この国のマニュアルに基づき、市として各学校長宛ての通達を行っていくと聞いています。
重要なことは、川崎市の各学校現場での指導が適切に行われるかどうかです。当方から、教育委員会担当部局に以下2点について念押し致しました。
・現場で児童生徒に指導する教職員自身が、分かりやすく伝えられるような具体的表現の用意と現場への浸透
・保護者に対して周知伝達方法の検討

※教育委員会健康教育課との打合せの様子
最後に
当たり前といったら当たり前の対応の事かもしれませんが、様々な価値観を持った家庭・児童が集まる公立学校では特に、児童生徒や保護者の対応にあたる教職員の心労は非常に大きいものとなっています。自身としては(例えば、暑い日のマスク着脱について)そう思っていても、お上からの通達が無いと言葉として表現出来ない。マニュアルにない指導をしてしまった結果、万が一が発生した場合の責任が先ず頭をよぎってしまうのだと思います。

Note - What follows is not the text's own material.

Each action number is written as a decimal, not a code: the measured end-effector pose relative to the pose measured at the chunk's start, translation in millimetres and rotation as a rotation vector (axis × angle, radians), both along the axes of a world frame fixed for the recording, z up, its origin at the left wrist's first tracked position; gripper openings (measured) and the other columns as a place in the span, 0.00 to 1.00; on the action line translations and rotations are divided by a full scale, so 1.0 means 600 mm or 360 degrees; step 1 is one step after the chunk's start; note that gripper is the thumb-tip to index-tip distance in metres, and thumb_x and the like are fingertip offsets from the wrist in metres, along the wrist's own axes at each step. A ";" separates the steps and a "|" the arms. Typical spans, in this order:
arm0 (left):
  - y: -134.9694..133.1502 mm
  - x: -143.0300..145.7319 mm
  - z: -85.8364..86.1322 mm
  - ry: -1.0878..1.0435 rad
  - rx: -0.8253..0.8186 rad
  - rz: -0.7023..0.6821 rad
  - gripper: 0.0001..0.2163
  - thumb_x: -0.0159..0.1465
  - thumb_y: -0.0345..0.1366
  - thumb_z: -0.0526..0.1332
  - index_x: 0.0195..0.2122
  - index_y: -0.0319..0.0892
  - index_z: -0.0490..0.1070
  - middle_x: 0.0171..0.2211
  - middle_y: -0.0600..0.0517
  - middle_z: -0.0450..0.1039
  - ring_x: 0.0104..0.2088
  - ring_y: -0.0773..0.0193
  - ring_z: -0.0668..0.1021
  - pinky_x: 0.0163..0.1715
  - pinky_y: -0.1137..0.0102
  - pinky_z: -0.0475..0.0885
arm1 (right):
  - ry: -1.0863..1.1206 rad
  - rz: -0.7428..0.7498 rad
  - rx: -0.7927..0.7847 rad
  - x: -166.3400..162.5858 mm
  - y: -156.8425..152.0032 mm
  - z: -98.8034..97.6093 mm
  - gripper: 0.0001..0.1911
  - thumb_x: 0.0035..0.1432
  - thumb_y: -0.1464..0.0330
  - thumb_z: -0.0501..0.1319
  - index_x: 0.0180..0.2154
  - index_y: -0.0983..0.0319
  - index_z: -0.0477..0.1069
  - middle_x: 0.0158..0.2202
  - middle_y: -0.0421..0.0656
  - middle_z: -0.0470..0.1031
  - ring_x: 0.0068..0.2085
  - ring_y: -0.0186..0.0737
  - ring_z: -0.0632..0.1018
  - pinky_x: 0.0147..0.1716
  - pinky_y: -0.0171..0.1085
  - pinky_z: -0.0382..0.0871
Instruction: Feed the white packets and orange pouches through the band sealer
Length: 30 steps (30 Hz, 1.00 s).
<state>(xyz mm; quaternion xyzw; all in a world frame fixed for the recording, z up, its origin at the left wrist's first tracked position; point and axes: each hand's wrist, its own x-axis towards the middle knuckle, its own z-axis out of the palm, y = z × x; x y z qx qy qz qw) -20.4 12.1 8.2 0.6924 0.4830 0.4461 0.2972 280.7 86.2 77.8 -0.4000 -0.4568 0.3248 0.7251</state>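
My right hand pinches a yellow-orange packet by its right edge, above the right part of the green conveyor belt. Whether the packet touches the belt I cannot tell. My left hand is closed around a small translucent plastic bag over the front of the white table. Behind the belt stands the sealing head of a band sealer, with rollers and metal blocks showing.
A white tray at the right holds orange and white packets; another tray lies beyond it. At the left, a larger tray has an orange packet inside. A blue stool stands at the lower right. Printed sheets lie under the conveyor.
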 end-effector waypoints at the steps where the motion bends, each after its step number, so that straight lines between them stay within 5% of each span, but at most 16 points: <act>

公務員として当たり前です。賛否両論あるコロナ禍での対応について、最前線で働く方々がこういった中でも活動しやすい環境にしていく為には、専門家の方々の意見を十分に聞きながら、選挙という手段で市民権を得ている政治家が責任をもって対応にあたらなくてはいけないのだと感じます。
当方も2期5年目にあたりますが、今後も姿勢を崩さず、一市議会議員としてボトムアップ型での活動に努力してまいります。
今回も最後までお付き合い頂き、ありがとうございました。